Over the years my sparsely used crayons taught me something else too. Whatever talent and expression I would have would not find its way using my hands with pigment and paper. I drew and colored birds that looked like…well, they just looked awful. My paint by number Mallard Duck on felt would also be my first and last. My Kodak Instamatic camera in 1964, complete with “Flash Cubes,” and my joy of poetry and prose did, apparently, take root and grew to shape the way I color my world today.
Today, crayons come in a mind-boggling array of colors, hues and fluorescent shades that dazzle the eyes when you open the box for the very first time. Yet, the moment you take that first crayon out, that’s it, you can never get that crayon back in right order, that is, if you can get it back in the box at all! I know this. I worked with children for decades. I remember the last time that I bought a jumbo box of Crayola Crayons (and yes, they had to be Crayola) for the kids I worked with. Five minutes after the children left my program I surrendered after trying to get the little buggers back into their original box, so I unceremoniously dumped them into a tub of existing worn, peeled and cracked old colors. Done, damn it.
Eventually my box of Crayola Crayons also marked a tiny measure of progress that we have made as a nation. In 1962, the Crayola company, bowing to public pressure brought about by the civil rights movement, changed the color of “Flesh” to “Peach.” Peach sounds and feels so much healthier and inclusive, don’t you think?
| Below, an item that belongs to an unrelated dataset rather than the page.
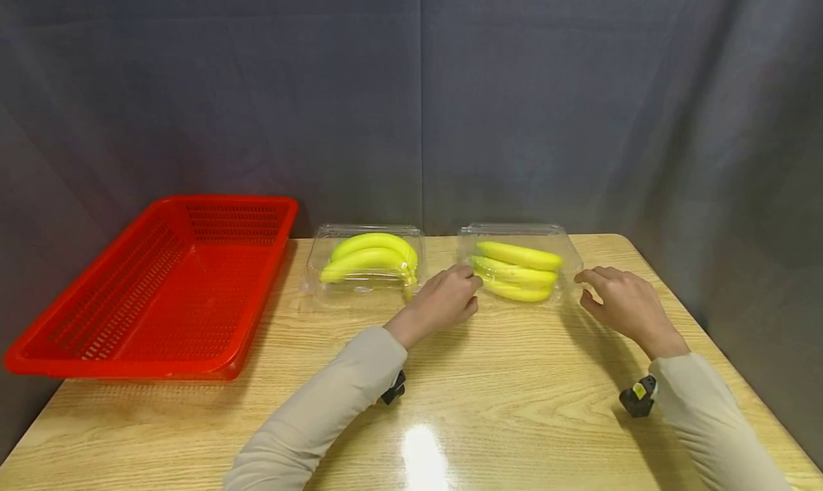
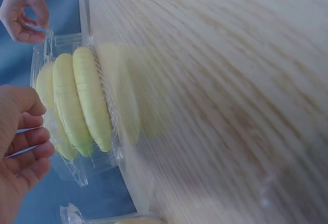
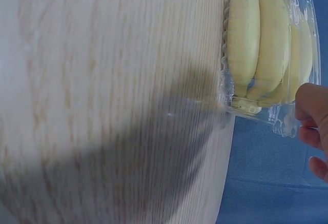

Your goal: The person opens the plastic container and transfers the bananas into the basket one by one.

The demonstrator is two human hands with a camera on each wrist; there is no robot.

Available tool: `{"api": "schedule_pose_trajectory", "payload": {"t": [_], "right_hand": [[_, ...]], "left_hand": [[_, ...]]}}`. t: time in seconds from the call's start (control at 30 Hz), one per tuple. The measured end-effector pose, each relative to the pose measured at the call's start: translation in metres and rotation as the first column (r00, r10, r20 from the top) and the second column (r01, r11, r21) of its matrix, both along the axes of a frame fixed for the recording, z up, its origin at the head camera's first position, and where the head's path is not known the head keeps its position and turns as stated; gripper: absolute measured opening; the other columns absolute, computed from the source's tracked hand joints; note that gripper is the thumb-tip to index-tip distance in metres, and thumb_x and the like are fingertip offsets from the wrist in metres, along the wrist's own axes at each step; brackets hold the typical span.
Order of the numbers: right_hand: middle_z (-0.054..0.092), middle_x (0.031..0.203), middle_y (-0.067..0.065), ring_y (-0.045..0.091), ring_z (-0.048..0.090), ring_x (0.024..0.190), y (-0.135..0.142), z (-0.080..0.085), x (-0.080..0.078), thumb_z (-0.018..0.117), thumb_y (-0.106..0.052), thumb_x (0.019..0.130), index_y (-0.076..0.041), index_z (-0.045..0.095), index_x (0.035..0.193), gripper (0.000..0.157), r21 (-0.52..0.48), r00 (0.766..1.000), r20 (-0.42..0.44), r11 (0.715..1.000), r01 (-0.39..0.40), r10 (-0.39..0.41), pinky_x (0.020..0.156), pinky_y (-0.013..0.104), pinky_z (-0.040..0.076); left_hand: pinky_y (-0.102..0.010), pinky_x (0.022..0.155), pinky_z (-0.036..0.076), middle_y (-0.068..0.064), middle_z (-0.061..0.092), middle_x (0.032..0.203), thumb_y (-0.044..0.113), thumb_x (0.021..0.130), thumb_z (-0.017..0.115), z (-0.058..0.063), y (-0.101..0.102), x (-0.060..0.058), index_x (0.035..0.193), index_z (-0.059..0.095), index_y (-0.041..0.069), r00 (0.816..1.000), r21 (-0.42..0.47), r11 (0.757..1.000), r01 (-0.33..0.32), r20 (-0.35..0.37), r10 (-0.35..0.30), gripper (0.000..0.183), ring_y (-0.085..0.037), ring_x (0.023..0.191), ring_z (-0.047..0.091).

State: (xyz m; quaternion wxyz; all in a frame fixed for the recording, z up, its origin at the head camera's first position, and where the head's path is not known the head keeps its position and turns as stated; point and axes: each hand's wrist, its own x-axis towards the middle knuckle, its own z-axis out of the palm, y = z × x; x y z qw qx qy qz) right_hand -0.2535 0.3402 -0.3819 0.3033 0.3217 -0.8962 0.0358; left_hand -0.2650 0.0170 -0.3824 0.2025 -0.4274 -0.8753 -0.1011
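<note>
A clear plastic clamshell container (image 1: 514, 229) holding several yellow bananas (image 1: 514, 271) stands at the back of the table, between both hands. My left hand (image 1: 446, 296) is at its left edge, thumb and forefinger pinching the rim, with the other fingers curled beside it. At the opposite edge, my right hand (image 1: 622, 301) pinches the corner of the rim between finger and thumb. Seen from the left wrist, the bananas (image 2: 69, 101) lie side by side behind the clear wall, and the right hand (image 2: 25, 9) shows beyond them.
A second clear clamshell container (image 1: 369, 229) with a bunch of bananas (image 1: 373, 251) stands to the left of the first. Farther left is a large red plastic basket (image 1: 218, 368). Grey curtain (image 1: 386, 105) hangs behind the wooden table (image 1: 501, 398).
</note>
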Motion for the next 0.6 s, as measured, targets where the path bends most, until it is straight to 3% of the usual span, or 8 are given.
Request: {"api": "schedule_pose_trajectory", "payload": {"t": [0.33,0.6], "right_hand": [[0.069,0.083,0.008,0.017,0.053,0.050,0.0017,-0.0009,0.0003,0.071,0.003,0.070,-0.006,0.068,0.092,0.023,-0.005,0.999,0.032,1.000,-0.005,0.005,0.041,0.033,0.038],[0.067,0.078,0.007,0.017,0.056,0.055,-0.0002,0.0020,-0.0010,0.072,0.004,0.070,-0.006,0.068,0.090,0.022,0.049,0.998,0.056,0.999,0.005,-0.008,0.043,0.033,0.041]], "left_hand": [[-0.021,0.068,0.044,-0.003,0.058,0.083,0.008,0.088,0.063,0.0014,0.0066,-0.0010,0.089,0.069,0.008,0.999,-0.054,0.998,-0.037,0.004,0.037,0.007,-0.015,0.076,0.051],[-0.023,0.070,0.043,-0.002,0.059,0.082,0.008,0.090,0.062,0.0051,0.0099,-0.0036,0.091,0.070,0.008,0.998,-0.104,0.993,-0.048,-0.051,0.043,0.008,-0.015,0.072,0.048]]}}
At last count Crayola was up to 120 colors that make me dizzy to even think about, including 23 reds, 20 greens, 19 blues, 16 purples, 14 oranges, 11 browns, 8 yellows, 2 grays, 2 coppers, 2 blacks and 1 white. And one white? I understand the color spectrum but somehow this still feels like we haven’t quite gotten there yet.
In the meantime, I concede that I will never need to peel away any of the paper on my crayons so that I can keep using them. I’ve found other ways to mark time and keep my world colorful. And I hope that my friends and readers here at Rise This Day will agree, and that we, together, will continue to make our mark in ways that matter into the future. Thank you all for being in my life. Now let’s get going and live this year!